Supplied data ->

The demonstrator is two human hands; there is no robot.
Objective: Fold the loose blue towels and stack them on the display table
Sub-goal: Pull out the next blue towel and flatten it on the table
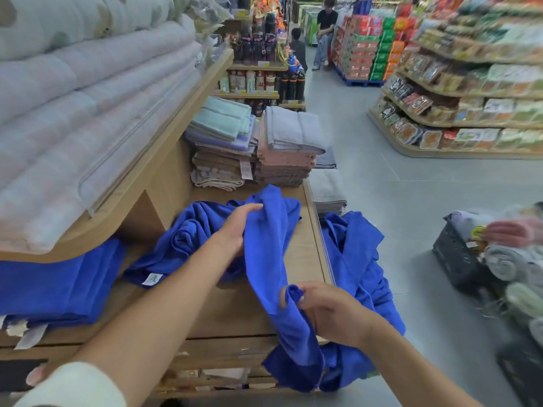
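Blue towel (266,259), loose and unfolded, held over the near right corner of the display table (307,254); its lower end hangs past the table's front edge. The left hand (235,227) grips a gathered fold near the towel's upper part, with the fingers curled round the cloth. The right hand (329,311) pinches a bunched edge lower down, thumb and fingers closed on the fabric. A white sleeve (73,386) covers the left arm near the elbow. A second loose towel (188,233), also blue, lies crumpled on the table top just left of the held one, a white label (152,279) showing at its near edge. Further blue cloth (355,254) hangs over the table's right edge toward the floor; whether it is a separate towel cannot be told. A folded blue stack (58,283) sits at the table's left side, under the upper shelf (164,148), which carries pale quilted bedding (88,113). At the table's far end stand stacks of folded towels (282,142) in grey, pink, brown and mint. Well apart, on the floor to the right, a black basket (455,259) holds rolled towels, blurred. Shelves of packaged goods (470,92) line the aisle beyond, where a person (324,30) in a dark top is visible.
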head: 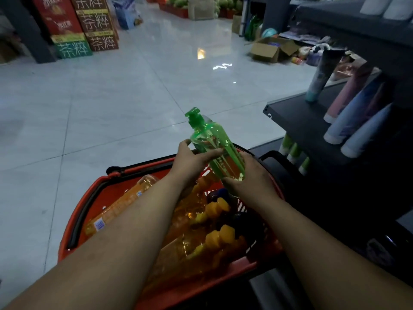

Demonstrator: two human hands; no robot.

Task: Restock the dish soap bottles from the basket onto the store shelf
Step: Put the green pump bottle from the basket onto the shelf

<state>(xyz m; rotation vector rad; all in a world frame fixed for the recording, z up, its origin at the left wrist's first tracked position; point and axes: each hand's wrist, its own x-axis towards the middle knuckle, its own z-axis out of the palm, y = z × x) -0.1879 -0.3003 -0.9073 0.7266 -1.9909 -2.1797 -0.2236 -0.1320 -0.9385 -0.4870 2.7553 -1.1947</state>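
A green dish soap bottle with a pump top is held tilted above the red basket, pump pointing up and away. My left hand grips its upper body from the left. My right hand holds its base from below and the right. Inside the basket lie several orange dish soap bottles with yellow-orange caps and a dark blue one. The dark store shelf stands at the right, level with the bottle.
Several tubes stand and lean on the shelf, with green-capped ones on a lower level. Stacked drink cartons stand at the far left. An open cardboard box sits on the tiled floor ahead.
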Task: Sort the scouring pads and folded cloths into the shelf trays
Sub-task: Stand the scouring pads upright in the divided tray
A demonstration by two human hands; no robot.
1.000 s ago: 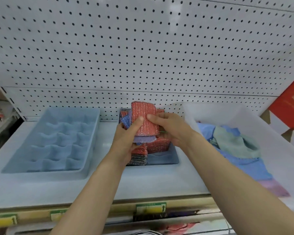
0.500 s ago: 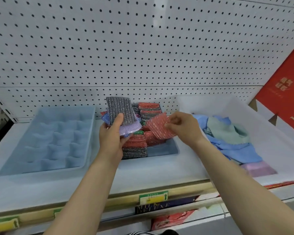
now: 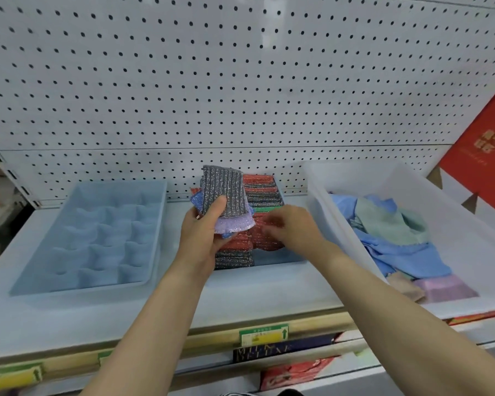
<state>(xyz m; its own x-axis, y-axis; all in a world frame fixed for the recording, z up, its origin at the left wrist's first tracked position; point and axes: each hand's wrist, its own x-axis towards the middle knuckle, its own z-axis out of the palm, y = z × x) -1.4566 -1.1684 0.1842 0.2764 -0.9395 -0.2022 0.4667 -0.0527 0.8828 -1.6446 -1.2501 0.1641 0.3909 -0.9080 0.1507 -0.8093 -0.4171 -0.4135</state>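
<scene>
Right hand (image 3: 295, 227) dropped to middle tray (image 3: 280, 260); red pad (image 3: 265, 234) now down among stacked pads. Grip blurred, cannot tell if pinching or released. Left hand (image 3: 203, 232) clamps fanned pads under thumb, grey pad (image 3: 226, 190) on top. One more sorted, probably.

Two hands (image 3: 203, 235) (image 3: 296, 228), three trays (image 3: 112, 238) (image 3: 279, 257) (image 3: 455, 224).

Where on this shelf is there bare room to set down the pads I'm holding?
Free: the shelf strip before the trays, every cup of the divided tray, the front-right floor of the pad tray. Crowded: the stacked pads, the bin of cloths.
</scene>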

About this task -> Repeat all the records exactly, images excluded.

Exercise solution ->
The demonstrator is two human hands; there is no robot.
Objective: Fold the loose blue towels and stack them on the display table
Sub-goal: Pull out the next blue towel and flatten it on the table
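Blue towel (266,259), loose and unfolded, held over the near right corner of the display table (307,254); its lower end hangs past the table's front edge. The left hand (235,227) grips a gathered fold near the towel's upper part, with the fingers curled round the cloth. The right hand (329,311) pinches a bunched edge lower down, thumb and fingers closed on the fabric. A white sleeve (73,386) covers the left arm near the elbow. A second loose towel (188,233), also blue, lies crumpled on the table top just left of the held one, a white label (152,279) showing at its near edge. Further blue cloth (355,254) hangs over the table's right edge toward the floor; whether it is a separate towel cannot be told. A folded blue stack (58,283) sits at the table's left side, under the upper shelf (164,148), which carries pale quilted bedding (88,113). At the table's far end stand stacks of folded towels (282,142) in grey, pink, brown and mint. Well apart, on the floor to the right, a black basket (455,259) holds rolled towels, blurred. Shelves of packaged goods (470,92) line the aisle beyond, where a person (324,30) in a dark top is visible.
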head: 

Demonstrator: two human hands; no robot.

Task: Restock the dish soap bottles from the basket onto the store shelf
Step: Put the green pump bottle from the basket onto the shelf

<state>(xyz m; rotation vector rad; all in a world frame fixed for the recording, z up, its origin at the left wrist's first tracked position; point and axes: each hand's wrist, its own x-axis towards the middle knuckle, its own z-axis out of the palm, y = z × x) -0.1879 -0.3003 -0.9073 0.7266 -1.9909 -2.1797 -0.2236 -0.1320 -0.9385 -0.4870 2.7553 -1.1947</state>
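A green dish soap bottle with a pump top is held tilted above the red basket, pump pointing up and away. My left hand grips its upper body from the left. My right hand holds its base from below and the right. Inside the basket lie several orange dish soap bottles with yellow-orange caps and a dark blue one. The dark store shelf stands at the right, level with the bottle.
Several tubes stand and lean on the shelf, with green-capped ones on a lower level. Stacked drink cartons stand at the far left. An open cardboard box sits on the tiled floor ahead.
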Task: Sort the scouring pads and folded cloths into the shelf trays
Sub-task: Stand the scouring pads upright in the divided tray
A demonstration by two human hands; no robot.
1.000 s ago: 
0.500 s ago: 
now: 
<state>(xyz m; its own x-axis, y-axis; all in a world frame fixed for the recording, z up, its origin at the left wrist's first tracked position; point and axes: each hand's wrist, its own x-axis towards the middle knuckle, its own z-axis out of the palm, y = z × x) -1.4566 -1.1684 0.1842 0.2764 -0.9395 -0.2022 0.4667 -0.0527 0.8828 -1.6446 -1.2501 0.1641 0.3909 -0.9080 0.1507 -0.8093 -0.4171 -0.4135</state>
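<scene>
Right hand (image 3: 295, 227) dropped to middle tray (image 3: 280, 260); red pad (image 3: 265, 234) now down among stacked pads. Grip blurred, cannot tell if pinching or released. Left hand (image 3: 203, 232) clamps fanned pads under thumb, grey pad (image 3: 226, 190) on top. One more sorted, probably.

Two hands (image 3: 203, 235) (image 3: 296, 228), three trays (image 3: 112, 238) (image 3: 279, 257) (image 3: 455, 224).

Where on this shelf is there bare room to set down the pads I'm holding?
Free: the shelf strip before the trays, every cup of the divided tray, the front-right floor of the pad tray. Crowded: the stacked pads, the bin of cloths.
</scene>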

The exercise requires nothing more.